Kabartv.id_Makassar–Pemandangan TPA Tamangapa, Antang, Kecamatan Manggala, Makassar, perlahan berubah. Kawasan yang selama bertahun-tahun identik dengan gunungan sampah dan sistem open dumping kini mulai ditata. Timbunan sampah ditutup secara bertahap, bau menyengat mulai dikendalikan, sementara ratusan sapi yang selama ini berkeliaran di area TPA mulai disiapkan untuk dipindahkan ke ranch khusus.
Yang menarik, Pemkot Makassar tidak hanya ingin menertibkan sapi. Sampah organik hasil pemilahan dari rumah warga dan pasar direncanakan menjadi sumber pakan ternak.
Wali Kota Makassar Munafri Arifuddin alias Appi mengatakan ranch disiapkan agar sapi mendapatkan pakan yang lebih terkontrol dan tidak lagi mengonsumsi sampah campuran.
«“Makanya kita siapkan lokasi seperti kandang. Sampah organiknya hasil pemilahan sampah dari rumah warga dan pasar bisa menjadi pakan sapi,” kata Appi, Kamis, 17 September 2026.»
Penataan ini sekaligus menjadi upaya melokalisasi sapi agar tidak kembali mencari makanan di antara timbunan sampah.
Bukan hanya sebagai tempat pemeliharaan, kawasan tersebut juga disiapkan memiliki fungsi ekonomi. Lokasinya yang berdekatan dengan Rumah Potong Hewan atau RPH dinilai berpotensi menjadi pusat transaksi jual beli sapi.
«“Di sini TPA dekat rumah potong hewan (RPH). Ini nanti bisa dijadikan ruang transaksi. Kalau mau beli sapi, transaksinya bisa di sini. Tinggal dilihat mana yang cocok,” ujarnya.»
Dengan konsep tersebut, pemilik sapi tidak perlu lagi membawa atau menjajakan ternaknya di pinggir jalan.
Appi juga meminta kebutuhan pakan dihitung secara cermat oleh PD Pasar dan Dinas Lingkungan Hidup, sehingga seluruh sapi yang ditempatkan di ranch memperoleh pakan yang cukup setiap hari.
“Dihitung benar-benar berapa pakan, berapa yang harus disiapkan. Harus memastikan kebutuhan pakannya tercukupi ternak sapi setiap hari,” imbuh mantan CEO PSM itu.
Area makan sapi juga akan ditata menggunakan permukaan yang mudah dibersihkan.
“Kalau kandangnya di sini, kita bisa pastikan kebutuhannya, termasuk pakannya, tercukupi. Nanti beberapa area makannya di-paving, supaya gampang dibersihkan,” jelas Appi.
Penataan sapi hanya menjadi salah satu bagian dari pembenahan besar TPA Tamangapa. Pemkot Makassar secara bertahap mendorong perubahan sistem pengelolaan dari open dumping menuju controlled landfill dan selanjutnya sanitary landfill. Salah satu langkahnya adalah menutup timbunan sampah menggunakan tanah urug.
“Pembenahan ini masih kita tingkatkan dari open dumping ke controlled landfill atau menuju sanitary landfill, sampah harus ditutup dengan tanah urug,” ujar Munafri.
Penataan juga menyentuh pengelolaan air lindi. Pemkot memperkuat pengolahannya melalui teknologi EcoTru dan penambahan unit pengolahan agar air lindi tidak meluap dan berpotensi masuk ke kawasan permukiman. Sejumlah pipa gas metana juga dipasang di area timbunan untuk mengelola gas yang dihasilkan dari proses pembusukan sampah.

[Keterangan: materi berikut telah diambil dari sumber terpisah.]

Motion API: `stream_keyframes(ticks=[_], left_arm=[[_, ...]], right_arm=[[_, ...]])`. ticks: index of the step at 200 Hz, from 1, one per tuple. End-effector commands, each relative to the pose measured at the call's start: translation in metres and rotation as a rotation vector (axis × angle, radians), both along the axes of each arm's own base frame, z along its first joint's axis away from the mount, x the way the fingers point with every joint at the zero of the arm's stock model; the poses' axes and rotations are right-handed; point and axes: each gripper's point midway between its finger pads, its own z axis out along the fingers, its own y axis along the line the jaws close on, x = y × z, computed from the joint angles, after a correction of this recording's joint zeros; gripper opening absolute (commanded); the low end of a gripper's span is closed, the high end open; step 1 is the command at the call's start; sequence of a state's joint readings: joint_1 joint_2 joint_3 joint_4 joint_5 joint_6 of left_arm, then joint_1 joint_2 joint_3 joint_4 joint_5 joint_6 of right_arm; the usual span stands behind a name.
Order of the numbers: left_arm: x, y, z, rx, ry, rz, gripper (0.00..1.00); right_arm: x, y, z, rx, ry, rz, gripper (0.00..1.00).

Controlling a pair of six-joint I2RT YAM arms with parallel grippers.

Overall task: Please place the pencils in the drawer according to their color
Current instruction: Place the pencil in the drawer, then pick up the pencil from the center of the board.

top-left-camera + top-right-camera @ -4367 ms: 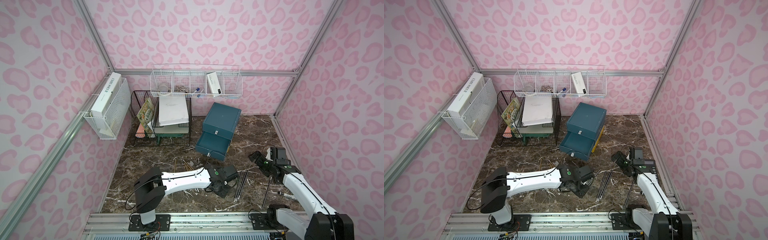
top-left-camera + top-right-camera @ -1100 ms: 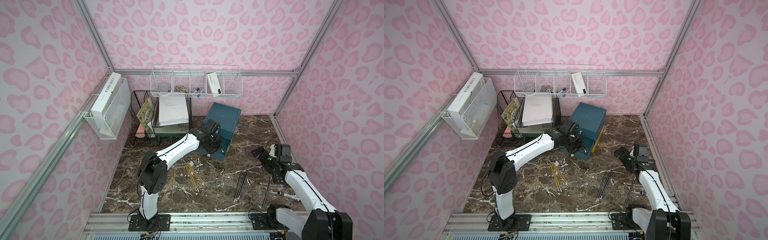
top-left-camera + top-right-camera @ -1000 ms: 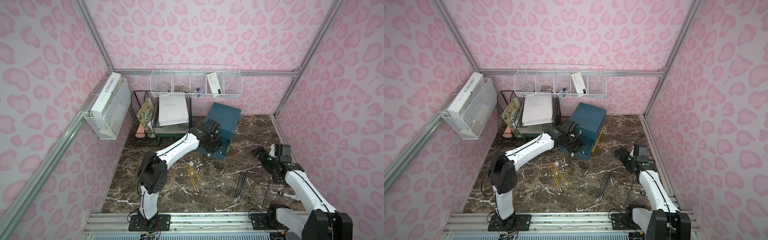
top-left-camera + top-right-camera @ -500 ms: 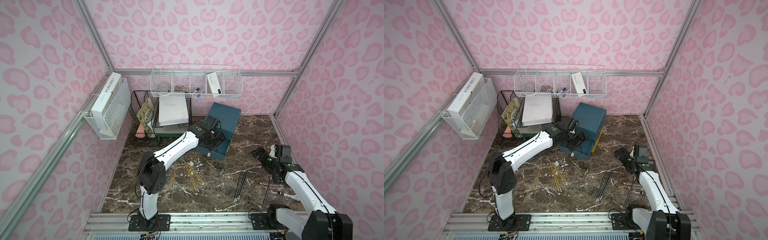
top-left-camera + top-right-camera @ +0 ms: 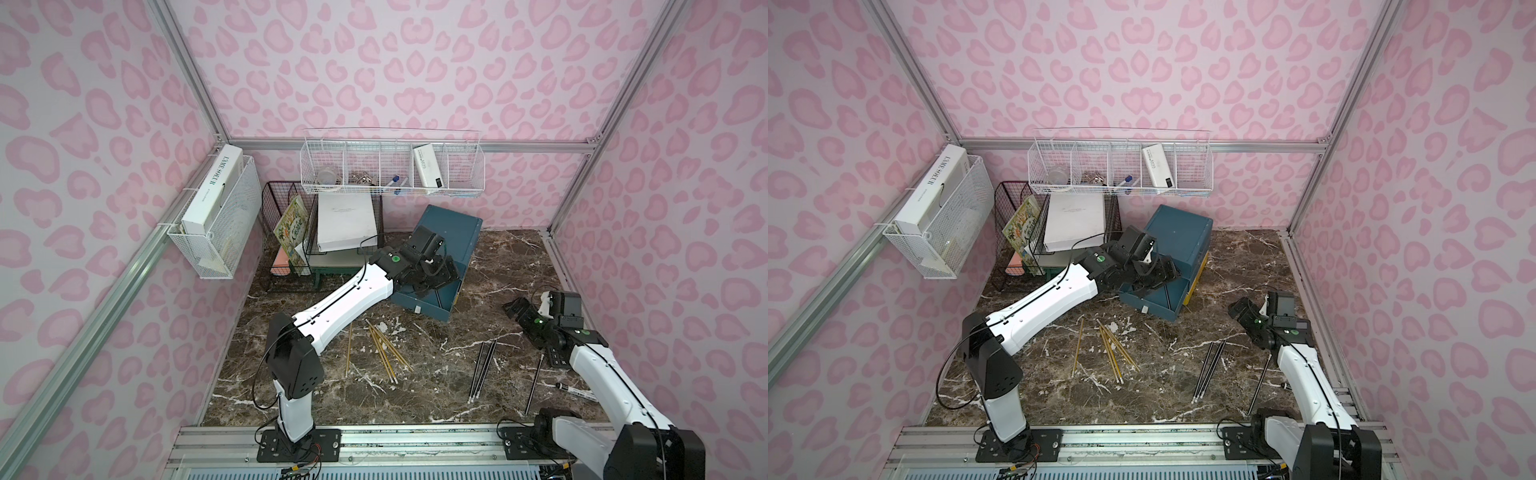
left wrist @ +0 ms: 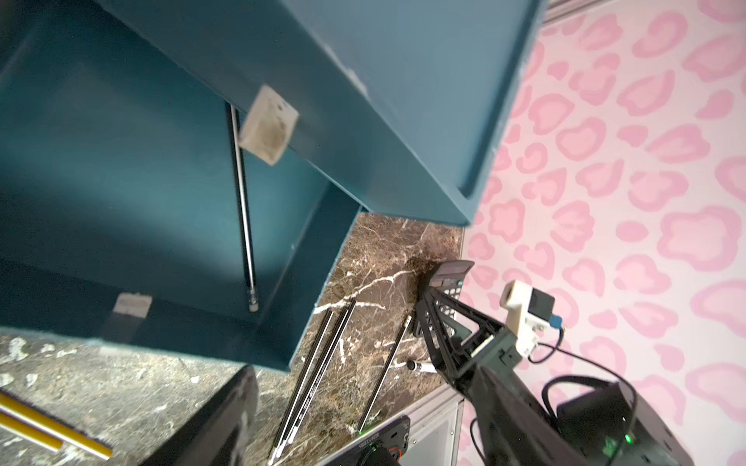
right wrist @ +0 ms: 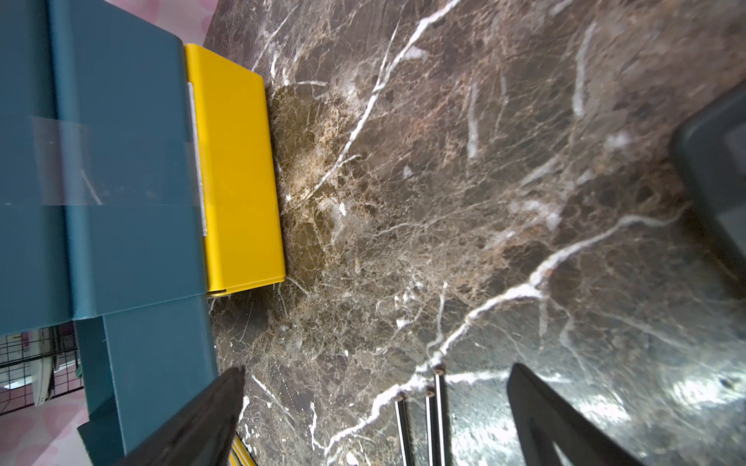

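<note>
The drawer cabinet (image 5: 451, 224) (image 5: 1179, 232) is dark teal and stands at the back, with one teal drawer (image 5: 432, 306) pulled out and a yellow one (image 7: 238, 181) at the bottom. One black pencil (image 6: 242, 193) lies inside the pulled-out drawer. My left gripper (image 5: 440, 272) (image 6: 365, 387) hovers over that drawer, open and empty. Yellow pencils (image 5: 386, 349) (image 5: 1113, 353) lie loose on the marble in front. Black pencils (image 5: 482, 365) (image 5: 1208, 368) lie further right, one (image 5: 534, 382) apart from the rest. My right gripper (image 5: 517, 309) (image 7: 373, 379) hangs open above their tips (image 7: 434, 379).
A black wire file rack (image 5: 291, 232) with books and papers stands left of the cabinet. White wire baskets (image 5: 390, 170) hang on the back and left walls. A marker pen (image 5: 575, 390) lies by the right arm, and a dark calculator (image 6: 452, 274) sits near the right wall.
My left arm went from the black pencils at the table's front to the pulled-out drawer. Its jaws opened there, and a black pencil now lies in the drawer. The right arm hardly moved.
</note>
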State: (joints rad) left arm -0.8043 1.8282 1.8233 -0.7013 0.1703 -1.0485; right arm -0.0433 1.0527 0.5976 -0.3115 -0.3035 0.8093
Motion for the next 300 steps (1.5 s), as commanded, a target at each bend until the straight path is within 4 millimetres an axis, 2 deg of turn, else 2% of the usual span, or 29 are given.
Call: stream_keyframes(ticks=[1,20,51,98,153,211,255,300], left_arm=[[-0.022,0.005,0.001,0.089,-0.080,-0.113,0.83],[-0.052,0.005,-0.009,0.158,-0.129,-0.201,0.83],[-0.096,0.005,-0.040,0.313,-0.214,-0.323,0.83],[-0.137,-0.012,-0.088,0.516,-0.311,-0.485,0.83],[-0.154,-0.042,-0.135,0.619,-0.321,-0.623,0.83],[-0.154,-0.063,-0.178,0.654,-0.274,-0.675,0.81],[-0.154,-0.072,-0.199,0.665,-0.250,-0.688,0.77],[-0.152,-0.076,-0.210,0.678,-0.242,-0.685,0.73]], right_arm=[[-0.003,0.000,0.000,-0.012,-0.003,0.011,1.00],[-0.005,-0.001,0.001,-0.026,-0.007,0.019,1.00],[-0.008,-0.004,0.004,-0.046,-0.011,0.028,1.00],[-0.008,-0.009,0.007,-0.072,0.003,0.031,1.00],[-0.013,-0.012,0.002,-0.078,0.018,0.016,1.00],[-0.022,-0.014,-0.007,-0.077,0.039,0.005,1.00],[-0.025,-0.014,-0.009,-0.084,0.047,0.005,1.00],[-0.025,-0.015,-0.008,-0.085,0.045,0.004,1.00]])
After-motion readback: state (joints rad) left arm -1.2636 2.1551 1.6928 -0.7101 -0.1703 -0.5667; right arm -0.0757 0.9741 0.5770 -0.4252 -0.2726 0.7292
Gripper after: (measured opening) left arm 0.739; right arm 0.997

Bagi Appi, pembenahan TPA bukan sekadar soal menata tumpukan sampah. Persoalan tersebut berkaitan langsung dengan kualitas lingkungan dan kehidupan masyarakat.

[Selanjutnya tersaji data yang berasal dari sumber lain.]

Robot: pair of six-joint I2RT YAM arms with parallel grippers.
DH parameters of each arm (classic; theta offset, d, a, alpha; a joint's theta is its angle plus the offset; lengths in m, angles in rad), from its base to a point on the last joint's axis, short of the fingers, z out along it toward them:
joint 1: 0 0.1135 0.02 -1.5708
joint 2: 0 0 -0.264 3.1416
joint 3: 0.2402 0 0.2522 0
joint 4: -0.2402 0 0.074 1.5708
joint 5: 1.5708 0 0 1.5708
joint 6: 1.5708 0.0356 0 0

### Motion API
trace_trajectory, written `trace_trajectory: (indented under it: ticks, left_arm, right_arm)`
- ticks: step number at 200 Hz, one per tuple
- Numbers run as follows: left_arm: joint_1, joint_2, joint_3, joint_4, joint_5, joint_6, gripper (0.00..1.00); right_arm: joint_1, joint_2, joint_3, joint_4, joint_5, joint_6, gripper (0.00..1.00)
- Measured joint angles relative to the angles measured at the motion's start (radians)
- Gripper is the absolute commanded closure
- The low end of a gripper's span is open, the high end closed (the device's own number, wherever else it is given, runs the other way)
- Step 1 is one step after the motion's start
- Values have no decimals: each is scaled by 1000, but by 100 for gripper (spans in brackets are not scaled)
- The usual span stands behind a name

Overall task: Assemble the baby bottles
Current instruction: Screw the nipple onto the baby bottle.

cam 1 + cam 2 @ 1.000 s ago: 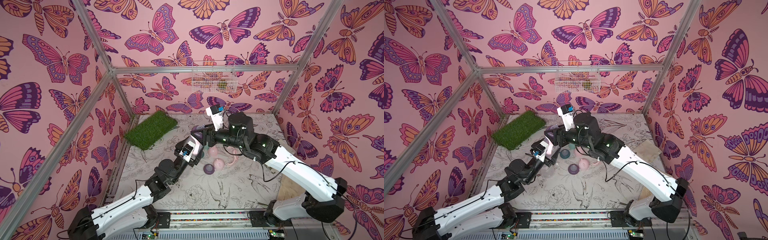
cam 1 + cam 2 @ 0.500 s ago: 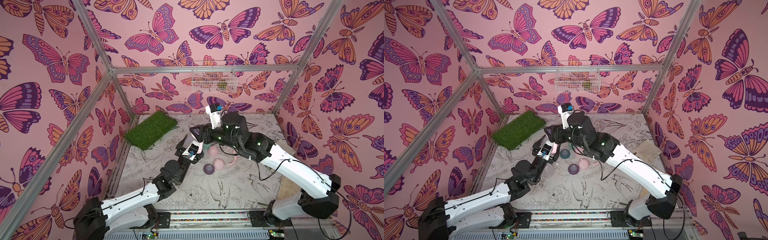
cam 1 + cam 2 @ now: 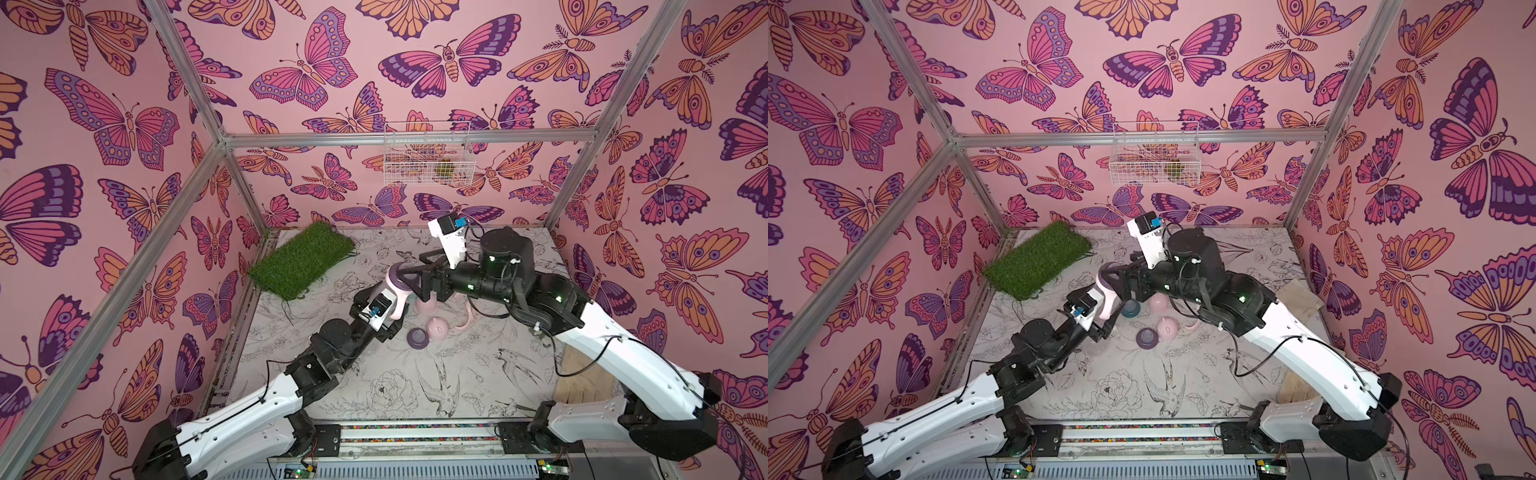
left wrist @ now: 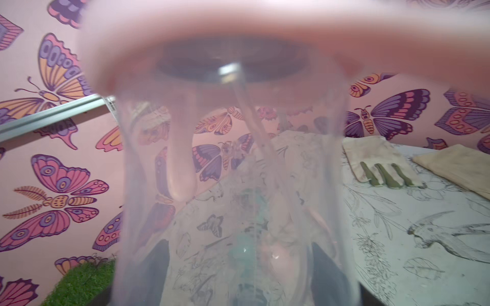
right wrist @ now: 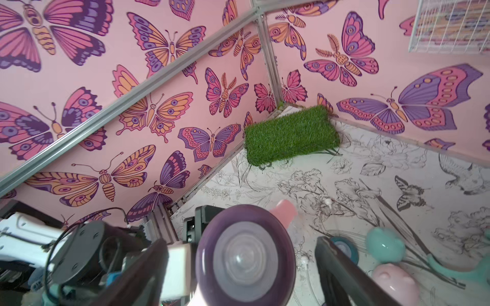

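Observation:
My left gripper [image 3: 395, 318] is shut on a clear baby bottle [image 4: 238, 159], held tilted above the table. The bottle carries a pink two-handled ring [image 3: 394, 291] and a purple nipple collar [image 5: 245, 254] on its neck. My right gripper [image 5: 244, 265] stands open around that collar, with a gap on each side of it. In both top views its fingers [image 3: 1115, 270] flank the bottle's top. Loose parts lie on the table below: a purple collar [image 3: 417, 337], pink caps [image 3: 436, 328], a teal collar [image 5: 343, 247], a teal cap [image 5: 385, 245] and a teal handled ring [image 5: 450, 270].
A green grass mat [image 3: 303, 259] lies at the back left corner. A white wire basket [image 3: 428, 158] hangs on the back wall. Beige cloth bags [image 4: 381, 161] lie along the right side of the table. Metal frame posts stand at the corners.
My right gripper's jaws have spread apart and let go of the purple collar. Both arms shifted slightly left with the bottle, which the left gripper still holds.

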State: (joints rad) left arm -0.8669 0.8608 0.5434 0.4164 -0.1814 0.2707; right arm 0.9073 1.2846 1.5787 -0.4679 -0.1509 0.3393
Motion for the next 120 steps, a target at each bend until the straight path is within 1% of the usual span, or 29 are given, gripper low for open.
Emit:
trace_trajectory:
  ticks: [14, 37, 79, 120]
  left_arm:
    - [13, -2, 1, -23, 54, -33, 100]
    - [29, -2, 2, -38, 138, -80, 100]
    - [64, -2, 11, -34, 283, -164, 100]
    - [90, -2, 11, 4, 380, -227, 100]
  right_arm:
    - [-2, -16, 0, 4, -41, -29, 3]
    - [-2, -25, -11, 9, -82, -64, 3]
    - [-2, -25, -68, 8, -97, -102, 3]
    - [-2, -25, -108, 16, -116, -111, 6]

“Dulu TPA itu identik dengan sampah berserakan. Sekarang sudah ada penataan. Pada saat pembuangan, air lindi harus kita aman,” katanya.
Namun, menurutnya, pembenahan di TPA tidak akan cukup jika volume sampah dari masyarakat terus bertambah. Karena itu, pengurangan sampah harus dimulai dari sumbernya, yakni rumah tangga. Masyarakat didorong memilah sampah organik dan anorganik sejak dari rumah.
“Semakin sedikit sampah yang masuk ke TPA, semakin ringan pula beban sehingga kondisi TPA terlihat tertata,” tutup Appi.
Jika konsep ini berjalan sesuai rencana, TPA Tamangapa bukan hanya menjadi tempat akhir sampah. Kawasan tersebut diarahkan menjadi bagian dari sistem pengelolaan sampah yang lebih tertata, sekaligus membuka ruang pemanfaatan sampah organik dan pengelolaan ternak yang lebih terkontrol.